Fiction-Stories

The Two Towers

by J.R.R. Tolkien
BBC Audiobook

This second retelling of Tolkien’s masterpiece trilogy of The Lord of the Rings contains more of the same. Like all middle-pieces of trilogies, tensions are unresolved and themes are explored more deeply. Middle-pieces of trilogies are never completely satisfying. The reader does not discover something new (that is left for the first book), and the reader does not come to an end (that is left for the third book). Instead, there is merely more wandering – like the Israelites in the desert awaiting to cross the river Jordan to the Promised Land.
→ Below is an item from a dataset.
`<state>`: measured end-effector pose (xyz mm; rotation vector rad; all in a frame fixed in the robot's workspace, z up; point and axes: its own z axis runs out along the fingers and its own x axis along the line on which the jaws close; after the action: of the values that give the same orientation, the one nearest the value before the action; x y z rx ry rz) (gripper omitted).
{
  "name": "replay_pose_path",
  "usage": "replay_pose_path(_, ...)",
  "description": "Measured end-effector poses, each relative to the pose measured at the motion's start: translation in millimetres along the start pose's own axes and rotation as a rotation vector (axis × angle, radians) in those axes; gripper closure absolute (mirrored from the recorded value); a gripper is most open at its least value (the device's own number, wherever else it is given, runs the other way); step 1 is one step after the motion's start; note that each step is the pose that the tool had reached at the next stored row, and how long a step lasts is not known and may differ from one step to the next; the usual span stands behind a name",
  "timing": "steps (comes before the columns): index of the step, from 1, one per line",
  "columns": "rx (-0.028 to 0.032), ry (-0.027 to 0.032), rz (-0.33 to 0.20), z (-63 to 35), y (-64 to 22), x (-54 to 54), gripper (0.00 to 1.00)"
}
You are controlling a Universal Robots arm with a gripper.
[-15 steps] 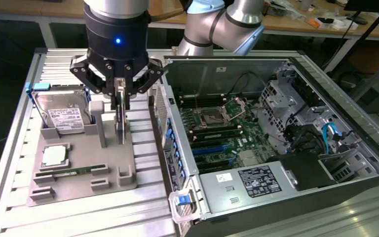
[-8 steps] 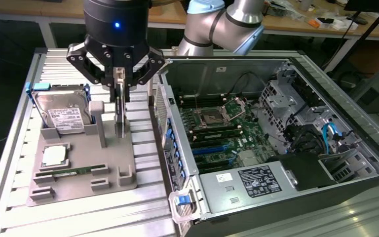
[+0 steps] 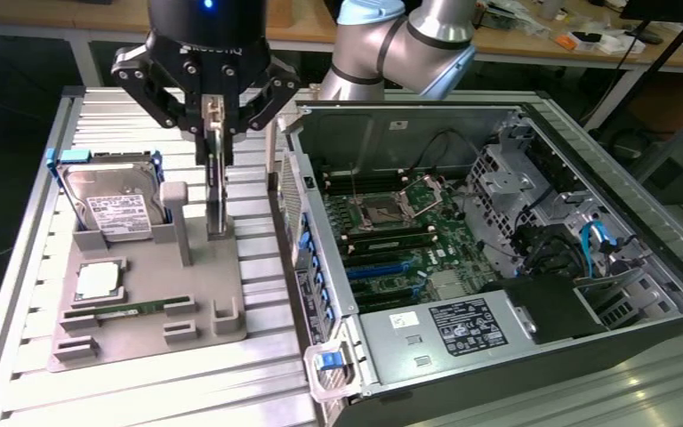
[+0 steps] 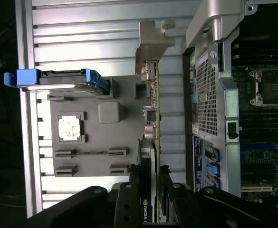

Nonetheless, these parts of life are very important. Alliances must be built; important battles must be fought – and must be even lost – so that bigger battles might be won later down the road. Such is the stuff of life. We cannot be so concerned with the ends – with Frodo’s placing the ring in the fire – that he die along the way in the middle of important trials. Mr. Baggins must journey; Mr. Baggins must grow and mature; Mr. Baggins must learn to give his all only to be asked to give more the next day. The wisdom of Gandalf is not arrived at overnight. The journey – and the wisdom, experience, and gratitude therein – takes precedence. The characters and the reader must learn to take joy in the journey, not just the goals, if the goals are to mean anything and everything. Competence in life – competence in the journey – brings assurance and confidence that the goals will be met, that the eye of evil will not triumph, and that the ring will be delivered to its final destination.

These themes Tolkien brilliantly relates in this second-piece of the trilogy. Now, Mordor awaits.